• [INSTRUCTIONS FOR THE TASK]
The number of lines holding the string "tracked" is all that is wanted; count them in the records below.

===============

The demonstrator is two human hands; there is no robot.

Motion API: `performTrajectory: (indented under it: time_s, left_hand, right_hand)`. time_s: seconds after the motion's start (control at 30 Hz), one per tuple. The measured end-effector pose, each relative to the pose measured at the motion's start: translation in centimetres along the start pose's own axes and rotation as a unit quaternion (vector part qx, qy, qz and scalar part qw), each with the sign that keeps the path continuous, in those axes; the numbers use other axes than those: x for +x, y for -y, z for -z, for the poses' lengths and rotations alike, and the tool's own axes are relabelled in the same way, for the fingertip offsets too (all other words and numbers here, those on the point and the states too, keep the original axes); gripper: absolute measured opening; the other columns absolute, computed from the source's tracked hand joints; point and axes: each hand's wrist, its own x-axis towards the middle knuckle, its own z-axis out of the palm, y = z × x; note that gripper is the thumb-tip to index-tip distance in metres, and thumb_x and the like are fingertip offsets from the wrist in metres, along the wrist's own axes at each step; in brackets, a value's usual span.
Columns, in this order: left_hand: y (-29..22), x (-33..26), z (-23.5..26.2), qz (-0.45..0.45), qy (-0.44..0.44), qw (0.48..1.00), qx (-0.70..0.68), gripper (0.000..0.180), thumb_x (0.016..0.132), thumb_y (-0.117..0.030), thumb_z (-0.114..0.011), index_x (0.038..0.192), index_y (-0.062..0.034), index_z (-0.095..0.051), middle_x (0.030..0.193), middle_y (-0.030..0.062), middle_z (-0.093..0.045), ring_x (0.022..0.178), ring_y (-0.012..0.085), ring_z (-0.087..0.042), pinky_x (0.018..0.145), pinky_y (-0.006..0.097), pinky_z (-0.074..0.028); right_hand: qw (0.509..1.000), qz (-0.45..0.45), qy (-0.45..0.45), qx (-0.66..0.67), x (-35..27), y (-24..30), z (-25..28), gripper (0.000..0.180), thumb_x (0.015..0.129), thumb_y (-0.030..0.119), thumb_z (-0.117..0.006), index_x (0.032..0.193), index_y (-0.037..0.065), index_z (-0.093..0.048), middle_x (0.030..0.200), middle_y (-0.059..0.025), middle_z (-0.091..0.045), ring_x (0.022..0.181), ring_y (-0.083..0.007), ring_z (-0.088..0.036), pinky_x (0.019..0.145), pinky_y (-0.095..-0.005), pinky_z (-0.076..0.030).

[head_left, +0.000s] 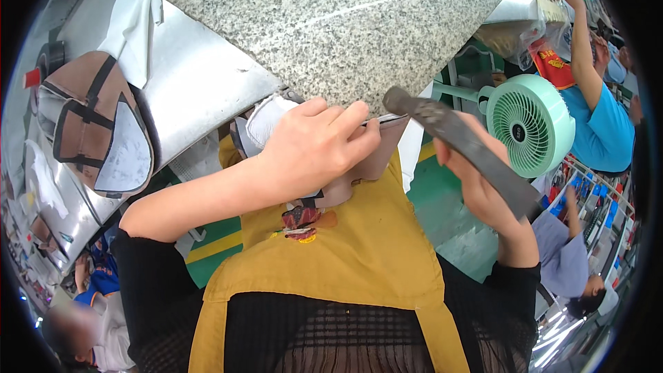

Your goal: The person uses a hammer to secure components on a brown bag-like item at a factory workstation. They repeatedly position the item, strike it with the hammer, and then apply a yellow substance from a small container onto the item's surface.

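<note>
My left hand point(318, 141) bends its fingers over a brownish-pink leather piece point(380, 155) with a white lining. It holds the piece's edge against the near corner of a speckled stone slab point(345, 34). The rest of that piece hangs down over my mustard apron point(331, 262), partly hidden by the hand. In my right hand point(476, 176) is a hammer point(449, 131), blurred slightly by motion. Its long dark head slants from the slab's corner down to the right, and one end is close to the leather edge, near my left fingertips. The hammer's handle is mostly hidden.
A metal table point(193, 76) lies under the slab's left side. On it are a brown leather piece with black bands point(90, 124) and a white cloth-like scrap point(135, 27). A mint-green fan point(530, 126) stands at right. Other people work at both sides, one in a blue shirt point(599, 128).
</note>
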Motion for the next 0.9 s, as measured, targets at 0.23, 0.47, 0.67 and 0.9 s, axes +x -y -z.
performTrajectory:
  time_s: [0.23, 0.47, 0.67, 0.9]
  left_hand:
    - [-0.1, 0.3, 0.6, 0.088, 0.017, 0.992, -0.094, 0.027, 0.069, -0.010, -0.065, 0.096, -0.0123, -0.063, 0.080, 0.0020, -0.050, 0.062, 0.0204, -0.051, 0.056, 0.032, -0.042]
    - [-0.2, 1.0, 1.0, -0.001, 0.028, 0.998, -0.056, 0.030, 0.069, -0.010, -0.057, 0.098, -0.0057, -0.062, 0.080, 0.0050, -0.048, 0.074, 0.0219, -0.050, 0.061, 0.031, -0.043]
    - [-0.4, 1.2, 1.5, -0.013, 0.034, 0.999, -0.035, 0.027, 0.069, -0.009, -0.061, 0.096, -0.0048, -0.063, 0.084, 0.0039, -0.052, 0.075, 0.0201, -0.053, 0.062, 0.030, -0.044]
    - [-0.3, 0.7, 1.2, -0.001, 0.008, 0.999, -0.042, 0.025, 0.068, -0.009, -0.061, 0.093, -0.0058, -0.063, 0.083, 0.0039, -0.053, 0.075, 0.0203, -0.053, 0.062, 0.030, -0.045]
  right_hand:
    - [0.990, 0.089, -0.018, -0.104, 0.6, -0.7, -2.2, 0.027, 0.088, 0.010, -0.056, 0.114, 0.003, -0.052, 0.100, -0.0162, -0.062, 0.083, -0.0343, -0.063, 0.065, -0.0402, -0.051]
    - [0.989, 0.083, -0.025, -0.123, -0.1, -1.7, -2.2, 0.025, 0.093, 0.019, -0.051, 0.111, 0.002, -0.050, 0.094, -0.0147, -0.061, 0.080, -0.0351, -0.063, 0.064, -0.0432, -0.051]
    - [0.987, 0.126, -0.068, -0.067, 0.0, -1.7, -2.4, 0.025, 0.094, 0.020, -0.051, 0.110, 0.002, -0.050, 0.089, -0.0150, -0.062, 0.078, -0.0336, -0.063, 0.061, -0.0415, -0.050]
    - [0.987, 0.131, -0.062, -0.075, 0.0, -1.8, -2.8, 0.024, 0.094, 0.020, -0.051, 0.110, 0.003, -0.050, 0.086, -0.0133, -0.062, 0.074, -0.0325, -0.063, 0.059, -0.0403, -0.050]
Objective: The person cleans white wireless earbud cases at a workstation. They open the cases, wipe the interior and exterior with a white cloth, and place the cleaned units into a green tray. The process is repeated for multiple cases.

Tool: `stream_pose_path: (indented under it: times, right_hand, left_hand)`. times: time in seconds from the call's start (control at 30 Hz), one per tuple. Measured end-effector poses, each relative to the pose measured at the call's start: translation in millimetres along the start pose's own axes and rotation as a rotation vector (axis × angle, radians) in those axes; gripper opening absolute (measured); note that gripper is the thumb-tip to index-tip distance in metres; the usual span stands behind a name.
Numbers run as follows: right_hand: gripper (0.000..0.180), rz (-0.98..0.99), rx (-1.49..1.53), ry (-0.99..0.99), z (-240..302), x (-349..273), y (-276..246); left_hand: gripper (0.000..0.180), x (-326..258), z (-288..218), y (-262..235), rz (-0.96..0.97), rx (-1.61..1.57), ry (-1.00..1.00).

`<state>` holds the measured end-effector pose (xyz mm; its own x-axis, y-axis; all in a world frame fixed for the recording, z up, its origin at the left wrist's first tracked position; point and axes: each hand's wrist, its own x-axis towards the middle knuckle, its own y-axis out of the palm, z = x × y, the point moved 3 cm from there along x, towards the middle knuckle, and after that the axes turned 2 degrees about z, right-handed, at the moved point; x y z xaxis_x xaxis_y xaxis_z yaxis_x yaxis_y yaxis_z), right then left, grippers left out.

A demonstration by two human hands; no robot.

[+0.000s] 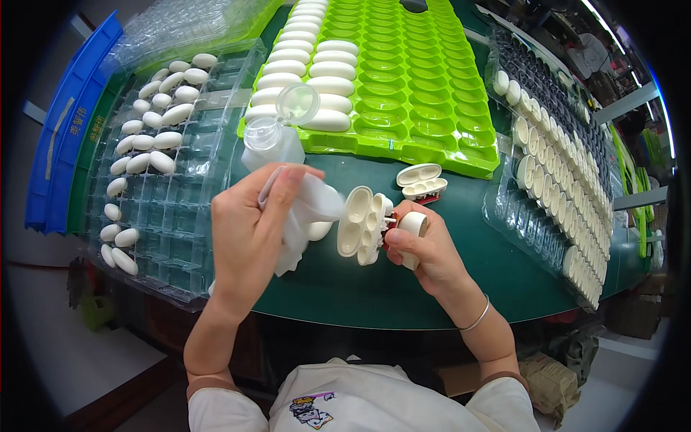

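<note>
My left hand (248, 230) is closed on a crumpled white cloth (317, 201), which hangs down beside a small white rounded piece. My right hand (432, 255) grips an open white earbud case (358, 219) with hollows in its lid and body and a red part at its back. A curved white shell (413, 232) is also in the right hand's fingers. The cloth's edge is close to the case's lid; whether they touch I cannot tell. Behind the right hand lies another open white case (421, 180) with a red part.
A translucent bottle (272, 144) with a clear round cup (297, 104) at its top stands behind my left hand. The green tray (425, 93) holds white oval shells at its left. Clear trays (180, 223) with white pieces flank it, and a blue bin (68, 129) stands far left.
</note>
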<state>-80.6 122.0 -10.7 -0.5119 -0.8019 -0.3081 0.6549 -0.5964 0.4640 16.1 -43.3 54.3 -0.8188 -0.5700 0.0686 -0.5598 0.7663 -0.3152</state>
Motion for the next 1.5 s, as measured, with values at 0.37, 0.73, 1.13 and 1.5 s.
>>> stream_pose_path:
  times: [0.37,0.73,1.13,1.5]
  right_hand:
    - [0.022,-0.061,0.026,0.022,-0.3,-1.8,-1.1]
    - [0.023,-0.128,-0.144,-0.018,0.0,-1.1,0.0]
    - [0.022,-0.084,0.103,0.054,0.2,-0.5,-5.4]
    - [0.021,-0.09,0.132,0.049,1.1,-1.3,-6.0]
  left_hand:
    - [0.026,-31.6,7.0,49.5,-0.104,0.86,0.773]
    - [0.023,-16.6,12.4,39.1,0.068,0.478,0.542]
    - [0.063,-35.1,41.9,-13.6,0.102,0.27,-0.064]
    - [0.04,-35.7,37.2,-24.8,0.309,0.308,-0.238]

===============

• [OUTPUT FOR THIS TASK]
2